EXERCISE DESCRIPTION: Your answer must be an exact copy of the entries below, with no pictures in it.

<<<<

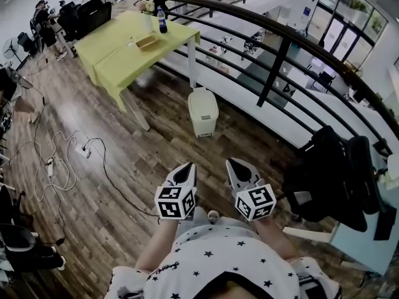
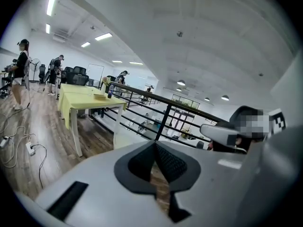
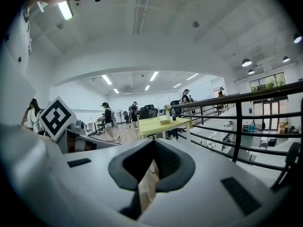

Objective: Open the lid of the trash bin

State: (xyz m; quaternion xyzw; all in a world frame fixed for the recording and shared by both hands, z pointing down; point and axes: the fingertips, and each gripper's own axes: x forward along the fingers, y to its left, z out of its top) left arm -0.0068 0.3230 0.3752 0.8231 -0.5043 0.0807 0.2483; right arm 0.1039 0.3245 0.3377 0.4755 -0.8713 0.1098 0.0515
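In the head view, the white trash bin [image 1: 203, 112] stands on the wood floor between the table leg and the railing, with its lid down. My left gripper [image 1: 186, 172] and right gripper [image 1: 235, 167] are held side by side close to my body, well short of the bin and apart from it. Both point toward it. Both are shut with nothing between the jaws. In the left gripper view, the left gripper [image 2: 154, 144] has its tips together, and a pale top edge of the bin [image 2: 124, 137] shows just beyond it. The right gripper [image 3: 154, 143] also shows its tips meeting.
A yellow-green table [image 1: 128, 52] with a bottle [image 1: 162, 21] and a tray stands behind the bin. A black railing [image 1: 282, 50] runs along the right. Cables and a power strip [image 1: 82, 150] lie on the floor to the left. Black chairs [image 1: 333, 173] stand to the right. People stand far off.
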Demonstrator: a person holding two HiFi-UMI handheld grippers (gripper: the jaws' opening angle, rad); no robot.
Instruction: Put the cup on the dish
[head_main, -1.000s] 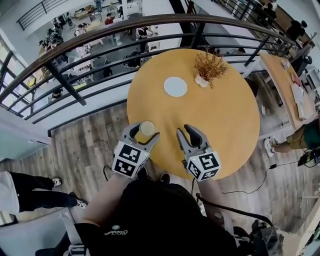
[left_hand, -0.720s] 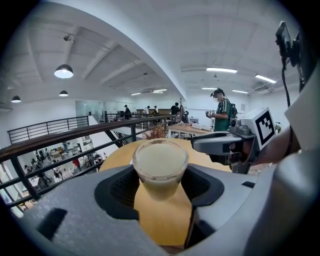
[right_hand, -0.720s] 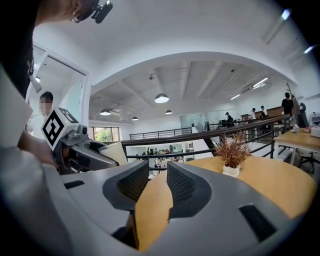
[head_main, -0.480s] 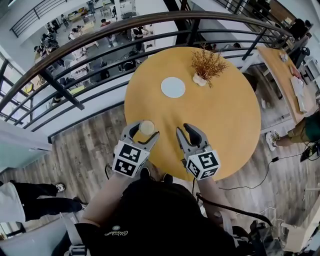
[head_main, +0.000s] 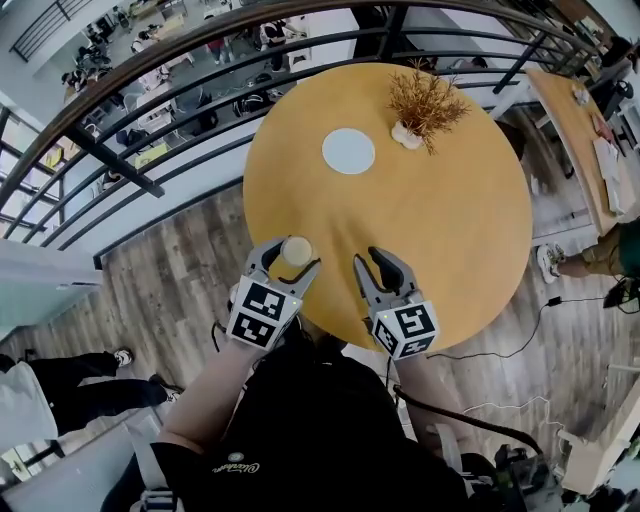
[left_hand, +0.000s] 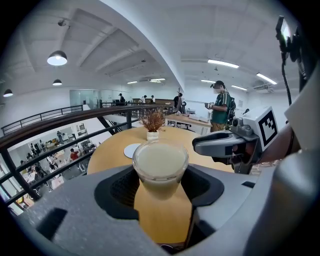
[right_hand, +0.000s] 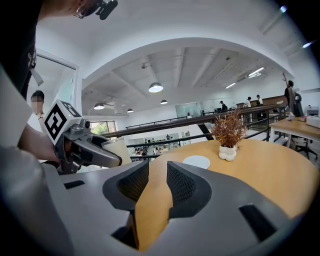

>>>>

SOLVED EXERCISE:
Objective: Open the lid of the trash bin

State: (xyz m; quaternion xyzw; all in a world frame fixed for the recording and shared by both hands, z pointing down; point and axes: the fingertips, and each gripper's own axes: x forward along the fingers, y to its left, z out of its top) left arm -0.0068 0.3230 0.3752 0.8231 -0.5043 0.0807 0.2483; right arm 0.1039 0.3245 0.3377 0.4755 -0.8713 0.1098 0.0515
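In the head view, the white trash bin [image 1: 203, 112] stands on the wood floor between the table leg and the railing, with its lid down. My left gripper [image 1: 186, 172] and right gripper [image 1: 235, 167] are held side by side close to my body, well short of the bin and apart from it. Both point toward it. Both are shut with nothing between the jaws. In the left gripper view, the left gripper [image 2: 154, 144] has its tips together, and a pale top edge of the bin [image 2: 124, 137] shows just beyond it. The right gripper [image 3: 154, 143] also shows its tips meeting.
A yellow-green table [image 1: 128, 52] with a bottle [image 1: 162, 21] and a tray stands behind the bin. A black railing [image 1: 282, 50] runs along the right. Cables and a power strip [image 1: 82, 150] lie on the floor to the left. Black chairs [image 1: 333, 173] stand to the right. People stand far off.
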Demonstrator: a person holding two HiFi-UMI handheld grippers (gripper: the jaws' opening angle, rad); no robot.
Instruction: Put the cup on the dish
[head_main, -1.000s] 
[left_hand, -0.720s] 
[right_hand, -0.720s] 
[head_main, -0.480s] 
[head_main, +0.000s] 
[left_hand, +0.000s] 
[right_hand, +0.000s] 

The work on this exercise is done.